Table_3 TAB3 on (join conditions)

We are using left joins to do transformations / mapping. This query runs for ever. STG (is a huge table 1TB data).

Please let me know if there is any alternate approach to improve the performance. Or can this transformation be done by looping every record in STG (using seperate procedure / UDL etc).

Jim_Knicely · December 2017

Hi,

How big are Table_1, Table_2 ...Table_x compared to the Staging_Table? I'm guessing that the Staging_Table is huge while the other tables are relatively small.

Are you joining Table_1, Table_2 ... Table_x back to Staging_Table? I'm guess you do.

1: Make sure you've defined PKs and FKs
2: Make sure you have up to date stats
3: Make sure the projections for the tables are tuned for your use case

Per 3:

The Staging_Table should be segmented by col1, col2, col3, col4, col5, col6, col7, col8, col9, col10 and Table_1, Table_2, Table_x should all be replicated.

Order the join columns in the Staging_Table table from the lowest to highest carnality and order the Table_1, Table_2 ... Table_x tables by the join column.

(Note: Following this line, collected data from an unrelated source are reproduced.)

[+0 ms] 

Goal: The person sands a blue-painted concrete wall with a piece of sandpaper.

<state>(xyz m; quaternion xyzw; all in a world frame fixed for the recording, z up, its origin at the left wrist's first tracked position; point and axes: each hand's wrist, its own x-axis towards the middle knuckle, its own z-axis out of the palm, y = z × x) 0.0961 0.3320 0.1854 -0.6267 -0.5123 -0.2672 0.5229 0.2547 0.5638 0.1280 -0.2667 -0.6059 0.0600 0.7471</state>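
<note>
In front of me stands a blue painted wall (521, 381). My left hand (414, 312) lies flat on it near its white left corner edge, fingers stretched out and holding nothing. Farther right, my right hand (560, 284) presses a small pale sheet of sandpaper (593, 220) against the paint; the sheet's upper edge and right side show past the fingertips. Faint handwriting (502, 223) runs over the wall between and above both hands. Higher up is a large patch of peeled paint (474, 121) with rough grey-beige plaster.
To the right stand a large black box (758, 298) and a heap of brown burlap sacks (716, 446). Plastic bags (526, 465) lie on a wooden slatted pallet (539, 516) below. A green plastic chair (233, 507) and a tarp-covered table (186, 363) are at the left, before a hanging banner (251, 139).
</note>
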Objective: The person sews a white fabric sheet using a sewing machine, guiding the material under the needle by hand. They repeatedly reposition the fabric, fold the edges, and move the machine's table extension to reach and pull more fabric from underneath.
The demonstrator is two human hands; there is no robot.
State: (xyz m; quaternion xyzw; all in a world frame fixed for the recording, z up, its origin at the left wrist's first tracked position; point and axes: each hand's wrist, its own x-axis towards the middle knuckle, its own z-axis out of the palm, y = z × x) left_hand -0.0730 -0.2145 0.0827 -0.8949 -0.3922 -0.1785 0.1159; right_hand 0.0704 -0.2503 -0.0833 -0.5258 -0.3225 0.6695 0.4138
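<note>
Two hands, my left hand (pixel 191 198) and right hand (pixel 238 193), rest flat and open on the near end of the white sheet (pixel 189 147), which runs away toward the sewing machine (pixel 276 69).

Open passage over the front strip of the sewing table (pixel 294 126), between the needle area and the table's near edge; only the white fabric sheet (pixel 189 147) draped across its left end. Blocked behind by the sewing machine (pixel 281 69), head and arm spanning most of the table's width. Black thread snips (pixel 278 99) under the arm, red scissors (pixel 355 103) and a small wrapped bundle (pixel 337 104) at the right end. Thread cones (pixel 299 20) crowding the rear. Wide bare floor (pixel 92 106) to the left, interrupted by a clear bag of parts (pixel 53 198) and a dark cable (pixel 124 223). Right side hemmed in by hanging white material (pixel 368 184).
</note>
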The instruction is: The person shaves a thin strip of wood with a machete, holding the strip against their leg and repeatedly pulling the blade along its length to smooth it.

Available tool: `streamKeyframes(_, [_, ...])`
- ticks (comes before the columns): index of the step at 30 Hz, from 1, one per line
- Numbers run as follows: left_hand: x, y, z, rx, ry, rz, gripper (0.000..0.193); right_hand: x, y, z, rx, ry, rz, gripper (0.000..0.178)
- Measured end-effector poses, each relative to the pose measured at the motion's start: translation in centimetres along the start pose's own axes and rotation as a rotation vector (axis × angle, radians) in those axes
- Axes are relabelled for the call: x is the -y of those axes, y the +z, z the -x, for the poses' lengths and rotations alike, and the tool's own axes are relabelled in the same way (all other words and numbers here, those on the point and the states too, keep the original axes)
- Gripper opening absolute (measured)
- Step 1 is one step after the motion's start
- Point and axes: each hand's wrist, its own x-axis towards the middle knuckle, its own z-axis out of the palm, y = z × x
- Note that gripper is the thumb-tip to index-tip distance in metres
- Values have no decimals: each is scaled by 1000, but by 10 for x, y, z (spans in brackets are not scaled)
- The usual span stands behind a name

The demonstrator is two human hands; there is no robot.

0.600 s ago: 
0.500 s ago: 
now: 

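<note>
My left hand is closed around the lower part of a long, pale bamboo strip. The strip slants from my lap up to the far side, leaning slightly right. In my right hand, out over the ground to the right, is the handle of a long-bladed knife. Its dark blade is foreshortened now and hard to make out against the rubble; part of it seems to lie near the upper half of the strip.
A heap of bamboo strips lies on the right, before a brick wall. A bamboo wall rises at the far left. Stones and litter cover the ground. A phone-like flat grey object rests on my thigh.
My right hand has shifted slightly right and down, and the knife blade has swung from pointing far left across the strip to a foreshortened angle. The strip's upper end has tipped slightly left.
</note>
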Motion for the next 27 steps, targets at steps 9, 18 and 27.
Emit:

Database designer can do that for you...

If you don't want the LEFT joins, you can try this:

Insert into Vertica_Table (stg_col1, col1, col2, col3, col4, col5, col6, col7, col8, col9, col10)
select STG.col1,
(select TAB1.col1 from TAB1 where TABL1.pk = STG.col1fk_1),
(select TAB2.col2 from TAB2 where TABL2.pk = STG.col2fk_2),
(select TAB3.col2 from TAB3 where TABL3.pk = STG.col3fk_3),
...
(select TABx.col2 from TABx where TABLx.pk = STG.colxfk_x)
from Staging_Table STG ;

Vertica_User · December 2017

Hi Jim.
Thanks for your reply.
Please find my answers below,
1. Staging table is the huge one and rest are comparatively smaller.
2. Are you joining Table_1, Table_2 ... Table_x back to Staging_Table? Yes

There is no PK / FK in any of the columns. Will try to alter the table based on that.

Regarding stats-
we are loading the table 4 times on a daily basis. Can I include ANALYZE_STATISTICS for the table in the script after the inset statement. Can you please let me know the best practice.

Do we need to update stats in all the other tables too - like staging, look up table etc.

Jim_Knicely · December 2017

What version of Vertica are you using?

About PKs: Having enabled key constraints, particularly on primary keys, can help the optimizer produce faster query plans, particularly for joins. When a table has an enabled primary key constraint, the optimizer can assume that it has no rows with duplicate values across the key set.

See:
https://my.vertica.com/docs/9.0.x/HTML/index.htm#Authoring/AdministratorsGuide/Constraints/DecidingWhethertoEnablePRIMARYandUNIQUEKEYConstraints.htm

I would defiantly add the analyze statistics for the big table after the insert.

However, make sure to follow the "Best Practices for Statistics Collection" guidelines here:

https://my.vertica.com/docs/9.0.x/HTML/index.htm#Authoring/AdministratorsGuide/Statistics/BestPracticesForStatisticsCollection.htm

You probably won't need to analyze the lookup tables as often as their data probably doesn't change that much.